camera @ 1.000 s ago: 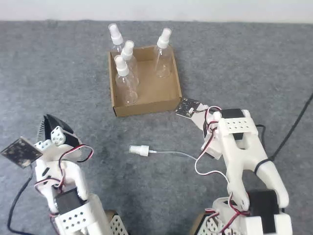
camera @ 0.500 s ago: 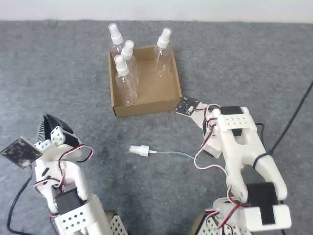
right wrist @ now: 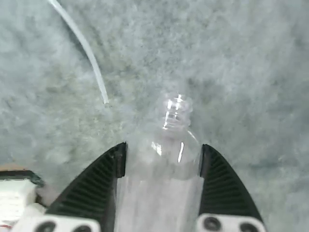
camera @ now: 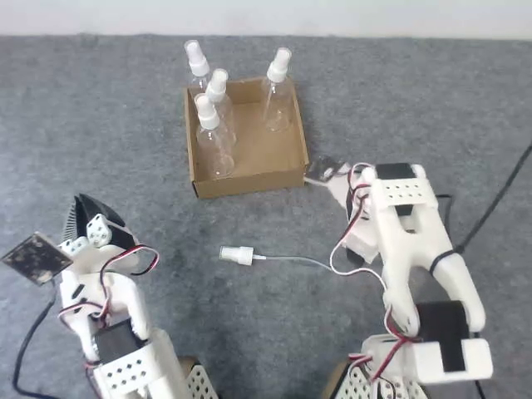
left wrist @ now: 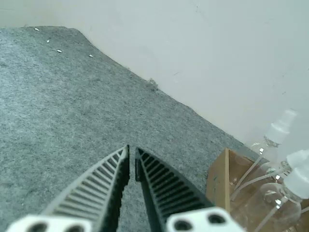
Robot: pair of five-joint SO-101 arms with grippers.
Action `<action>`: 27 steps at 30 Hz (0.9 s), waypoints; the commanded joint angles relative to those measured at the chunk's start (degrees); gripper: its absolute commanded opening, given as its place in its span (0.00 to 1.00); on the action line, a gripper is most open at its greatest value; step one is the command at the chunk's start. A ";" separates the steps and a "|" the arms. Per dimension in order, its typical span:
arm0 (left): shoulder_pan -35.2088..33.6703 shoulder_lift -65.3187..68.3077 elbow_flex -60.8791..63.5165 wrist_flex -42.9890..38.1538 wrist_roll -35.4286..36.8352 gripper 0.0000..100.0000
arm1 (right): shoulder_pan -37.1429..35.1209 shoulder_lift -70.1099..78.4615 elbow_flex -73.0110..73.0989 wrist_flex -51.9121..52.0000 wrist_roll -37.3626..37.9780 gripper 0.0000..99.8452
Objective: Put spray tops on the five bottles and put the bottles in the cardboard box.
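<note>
Your right gripper (right wrist: 162, 147) is clamped round an uncapped clear bottle (right wrist: 176, 113) over the grey carpet (camera: 125, 125). The spray top (camera: 238, 254) lies loose between the arms, near the cardboard box (camera: 249, 179). Your left gripper (left wrist: 132, 152) is nearly closed and empty, facing the white wall (left wrist: 217, 48).

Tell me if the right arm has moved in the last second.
Yes. The right arm has edged slightly forward, toward the level of the cardboard box's near wall.

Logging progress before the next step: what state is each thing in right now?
Capped bottles: four, tops on, upright.
Fifth bottle: uncapped, held in right gripper.
Spray top: loose, lying on its side.
Left gripper: shut, empty.
Cardboard box: open at top.
</note>
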 commanded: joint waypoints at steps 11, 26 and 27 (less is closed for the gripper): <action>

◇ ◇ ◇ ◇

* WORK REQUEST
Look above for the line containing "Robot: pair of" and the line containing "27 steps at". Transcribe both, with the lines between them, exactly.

* TASK ANSWER
Robot: pair of five-joint SO-101 arms with grippers.
Action `<action>`: 27 steps at 30 Hz (0.9 s), waypoints; the commanded joint angles relative to those measured at the chunk's start (degrees); gripper: its absolute commanded opening, given as its place in its span (0.00 to 1.00); on the action line, a gripper is most open at its greatest value; step one is the command at the chunk's start. A ";" separates the steps and a "|" the arms. Per dimension in order, its typical span:

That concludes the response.